_WORK REQUIRED:_ Locate every line in the records below that holds the word "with" and return each one.

◇ ◇ ◇

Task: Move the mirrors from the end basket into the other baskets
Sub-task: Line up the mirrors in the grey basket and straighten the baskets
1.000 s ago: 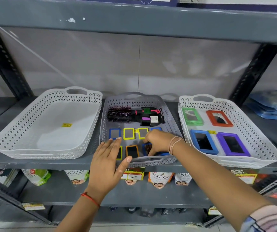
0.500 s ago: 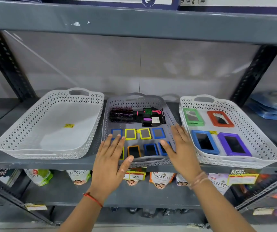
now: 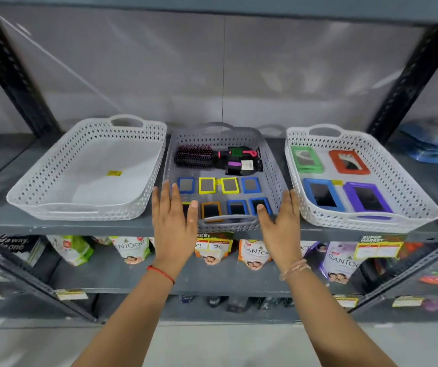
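Observation:
Three perforated baskets stand on a grey shelf. The left white basket [image 3: 143,160] holds only a yellow sticker. The grey middle basket [image 3: 270,165] holds several small framed mirrors, among them a yellow-framed mirror [image 3: 206,185] and a blue-framed mirror [image 3: 250,184], behind them hairbrushes [image 3: 194,156]. The right white basket [image 3: 408,192] holds several larger mirrors, such as a purple one [image 3: 367,198] and a red one [image 3: 349,162]. My left hand [image 3: 173,221] and my right hand [image 3: 278,223] hover flat, fingers spread, at the middle basket's front corners, holding nothing.
Blue packets [image 3: 435,139] lie on the shelf at the far right. Below the shelf edge [image 3: 80,227], soap pouches [image 3: 130,250] and price tags [image 3: 214,243] fill the lower shelf. Dark slanted uprights [image 3: 11,67] frame both sides.
My right hand has let go inside the middle basket and drawn back to its front right corner, open. My left hand stayed near the front left corner. The view has shifted back.

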Motion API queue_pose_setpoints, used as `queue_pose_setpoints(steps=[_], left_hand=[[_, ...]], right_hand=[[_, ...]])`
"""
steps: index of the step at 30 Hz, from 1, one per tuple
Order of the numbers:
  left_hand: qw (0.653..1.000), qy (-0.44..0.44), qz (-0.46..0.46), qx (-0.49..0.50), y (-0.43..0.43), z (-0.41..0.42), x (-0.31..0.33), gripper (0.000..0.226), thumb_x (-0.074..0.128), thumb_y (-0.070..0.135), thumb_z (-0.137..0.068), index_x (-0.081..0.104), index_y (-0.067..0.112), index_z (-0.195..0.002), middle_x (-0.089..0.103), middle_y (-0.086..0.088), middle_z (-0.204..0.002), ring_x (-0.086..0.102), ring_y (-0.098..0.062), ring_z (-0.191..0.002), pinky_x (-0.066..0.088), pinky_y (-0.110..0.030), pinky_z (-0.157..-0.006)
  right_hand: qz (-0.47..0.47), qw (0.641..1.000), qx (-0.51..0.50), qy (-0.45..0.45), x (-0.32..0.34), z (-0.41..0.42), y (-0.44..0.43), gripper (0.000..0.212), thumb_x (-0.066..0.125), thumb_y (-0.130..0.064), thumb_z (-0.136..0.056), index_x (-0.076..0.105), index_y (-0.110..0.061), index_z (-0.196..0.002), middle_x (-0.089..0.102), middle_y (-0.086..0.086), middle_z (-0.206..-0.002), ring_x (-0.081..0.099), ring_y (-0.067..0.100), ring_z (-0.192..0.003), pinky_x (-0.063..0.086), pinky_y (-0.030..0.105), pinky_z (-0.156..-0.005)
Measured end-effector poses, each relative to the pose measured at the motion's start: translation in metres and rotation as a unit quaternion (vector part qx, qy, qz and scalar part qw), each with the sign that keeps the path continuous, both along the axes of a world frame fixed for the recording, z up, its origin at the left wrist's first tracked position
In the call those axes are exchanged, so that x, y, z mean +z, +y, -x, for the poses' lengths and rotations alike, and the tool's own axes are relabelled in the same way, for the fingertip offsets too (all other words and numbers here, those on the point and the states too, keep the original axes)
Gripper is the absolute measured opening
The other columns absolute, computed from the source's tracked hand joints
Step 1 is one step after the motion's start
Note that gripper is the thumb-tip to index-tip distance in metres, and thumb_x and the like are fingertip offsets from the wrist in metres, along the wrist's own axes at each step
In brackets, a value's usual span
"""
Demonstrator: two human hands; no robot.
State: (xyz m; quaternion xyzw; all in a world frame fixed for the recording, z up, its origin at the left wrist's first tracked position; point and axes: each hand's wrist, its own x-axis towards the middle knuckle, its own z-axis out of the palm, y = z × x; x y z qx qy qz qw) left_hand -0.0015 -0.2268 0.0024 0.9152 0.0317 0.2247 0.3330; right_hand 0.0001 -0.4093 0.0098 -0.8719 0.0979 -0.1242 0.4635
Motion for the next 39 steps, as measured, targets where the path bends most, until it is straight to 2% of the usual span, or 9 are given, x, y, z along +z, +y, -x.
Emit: queue_pose_setpoints(steps=[2, 5, 14, 18, 21, 27, 36, 39], left_hand=[[1.000, 0.011, 0.013, 0.006, 0.006, -0.001, -0.001, 0.057, 0.034, 0.034, -0.095, 0.021, 0.002, -0.140, 0.016, -0.017, -0.152, 0.003, -0.032, -0.141, 0.001, -0.039, -0.114], [1.000, 0.018, 0.015, -0.002, 0.012, -0.002, 0.000, 0.055, 0.036, 0.028, -0.096, 0.020, 0.000, -0.140, 0.018, -0.019, -0.151, 0.007, -0.033, -0.140, 0.003, -0.039, -0.114], [1.000, 0.024, 0.015, -0.006, 0.015, -0.001, 0.002, 0.054, 0.036, 0.025, -0.096, 0.021, -0.003, -0.139, 0.020, -0.023, -0.149, 0.009, -0.034, -0.139, 0.006, -0.039, -0.114], [1.000, 0.023, 0.008, -0.004, 0.014, -0.002, 0.002, 0.054, 0.036, 0.026, -0.096, 0.020, -0.004, -0.138, 0.020, -0.024, -0.149, 0.009, -0.035, -0.139, 0.005, -0.039, -0.114], [1.000, 0.021, 0.003, -0.004, 0.014, -0.001, 0.003, 0.054, 0.036, 0.026, -0.096, 0.020, -0.004, -0.138, 0.020, -0.024, -0.149, 0.009, -0.035, -0.139, 0.004, -0.038, -0.114], [1.000, 0.027, 0.000, -0.007, 0.017, -0.001, 0.003, 0.055, 0.034, 0.028, -0.096, 0.020, -0.002, -0.139, 0.019, -0.021, -0.150, 0.008, -0.033, -0.140, 0.005, -0.037, -0.114], [0.999, 0.031, -0.008, -0.012, 0.018, -0.004, 0.003, 0.050, 0.037, 0.021, -0.096, 0.025, -0.004, -0.137, 0.024, -0.024, -0.148, 0.013, -0.037, -0.138, 0.009, -0.044, -0.115], [0.999, 0.035, -0.007, -0.011, 0.016, -0.005, 0.003, 0.049, 0.038, 0.020, -0.096, 0.026, -0.003, -0.137, 0.024, -0.024, -0.148, 0.014, -0.037, -0.138, 0.010, -0.045, -0.115]], right_hand=[[-0.006, 1.000, -0.003, -0.006, -0.001, 0.003, 0.007, 0.070, 0.052, -0.023, -0.093, 0.013, -0.001, -0.146, 0.006, 0.008, -0.159, 0.006, 0.017, -0.146, 0.004, 0.014, -0.110], [-0.019, 1.000, -0.004, -0.009, 0.000, 0.007, 0.014, 0.070, 0.052, -0.022, -0.093, 0.013, -0.001, -0.146, 0.004, 0.008, -0.159, 0.006, 0.017, -0.147, 0.009, 0.021, -0.115], [-0.023, 1.000, 0.012, -0.002, 0.002, 0.005, 0.013, 0.072, 0.053, -0.023, -0.092, 0.012, -0.001, -0.147, 0.004, 0.008, -0.159, 0.004, 0.016, -0.147, 0.006, 0.019, -0.114], [-0.031, 0.999, 0.010, 0.001, 0.003, 0.003, 0.012, 0.072, 0.054, -0.023, -0.092, 0.012, -0.002, -0.147, 0.005, 0.007, -0.159, 0.006, 0.016, -0.147, 0.004, 0.011, -0.106], [-0.038, 0.999, 0.011, 0.003, 0.003, 0.003, 0.011, 0.072, 0.054, -0.023, -0.092, 0.012, -0.002, -0.147, 0.006, 0.007, -0.159, 0.006, 0.015, -0.146, 0.004, 0.010, -0.104], [-0.039, 0.999, 0.017, -0.002, 0.004, 0.003, 0.011, 0.076, 0.055, -0.030, -0.091, 0.012, -0.004, -0.147, 0.006, 0.005, -0.159, 0.006, 0.016, -0.147, 0.010, 0.021, -0.114], [-0.057, 0.998, 0.031, -0.006, 0.003, 0.005, 0.006, 0.075, 0.056, -0.029, -0.091, 0.012, -0.005, -0.148, 0.006, 0.005, -0.159, 0.007, 0.014, -0.146, 0.004, 0.005, -0.099], [-0.057, 0.998, 0.029, -0.010, 0.002, 0.004, 0.004, 0.074, 0.055, -0.027, -0.091, 0.013, -0.004, -0.147, 0.007, 0.006, -0.159, 0.008, 0.015, -0.146, 0.004, 0.004, -0.099]])
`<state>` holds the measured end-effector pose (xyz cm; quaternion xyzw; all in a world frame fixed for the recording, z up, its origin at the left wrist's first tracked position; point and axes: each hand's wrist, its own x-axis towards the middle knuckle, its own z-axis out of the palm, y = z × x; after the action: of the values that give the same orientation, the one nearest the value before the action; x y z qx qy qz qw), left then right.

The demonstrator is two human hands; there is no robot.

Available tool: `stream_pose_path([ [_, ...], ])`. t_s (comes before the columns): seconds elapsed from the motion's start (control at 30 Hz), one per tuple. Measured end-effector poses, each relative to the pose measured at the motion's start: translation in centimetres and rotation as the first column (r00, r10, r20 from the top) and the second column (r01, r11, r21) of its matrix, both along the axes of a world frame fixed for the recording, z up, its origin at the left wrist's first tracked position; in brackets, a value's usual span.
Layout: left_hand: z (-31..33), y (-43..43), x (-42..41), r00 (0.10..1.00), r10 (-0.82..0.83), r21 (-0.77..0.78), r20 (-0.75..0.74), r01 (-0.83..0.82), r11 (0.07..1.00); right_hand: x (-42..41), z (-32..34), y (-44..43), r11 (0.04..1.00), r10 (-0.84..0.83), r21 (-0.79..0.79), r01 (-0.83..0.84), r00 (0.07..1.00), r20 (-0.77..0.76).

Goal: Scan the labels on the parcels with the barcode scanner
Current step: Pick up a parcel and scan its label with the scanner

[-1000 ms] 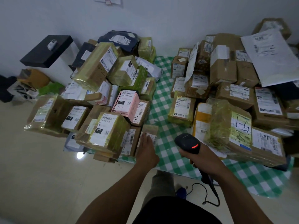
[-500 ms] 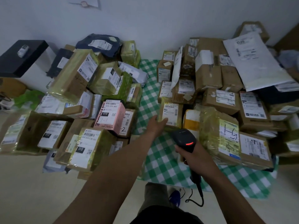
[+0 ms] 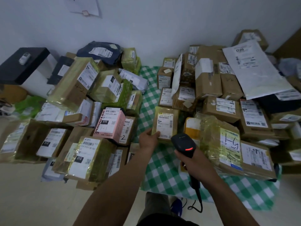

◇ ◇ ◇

_SOLUTION FOR THIS TASK:_
Measured end-effector poses, each relative to the pose measured at the motion's start: translation in metres and rotation as a unit quaternion (vector part qx, qy, qz and scalar part qw), each with the sign that keeps the path continuous, both along the axes of a world frame fixed for the recording, z up, its origin at the left wrist's first tracked position
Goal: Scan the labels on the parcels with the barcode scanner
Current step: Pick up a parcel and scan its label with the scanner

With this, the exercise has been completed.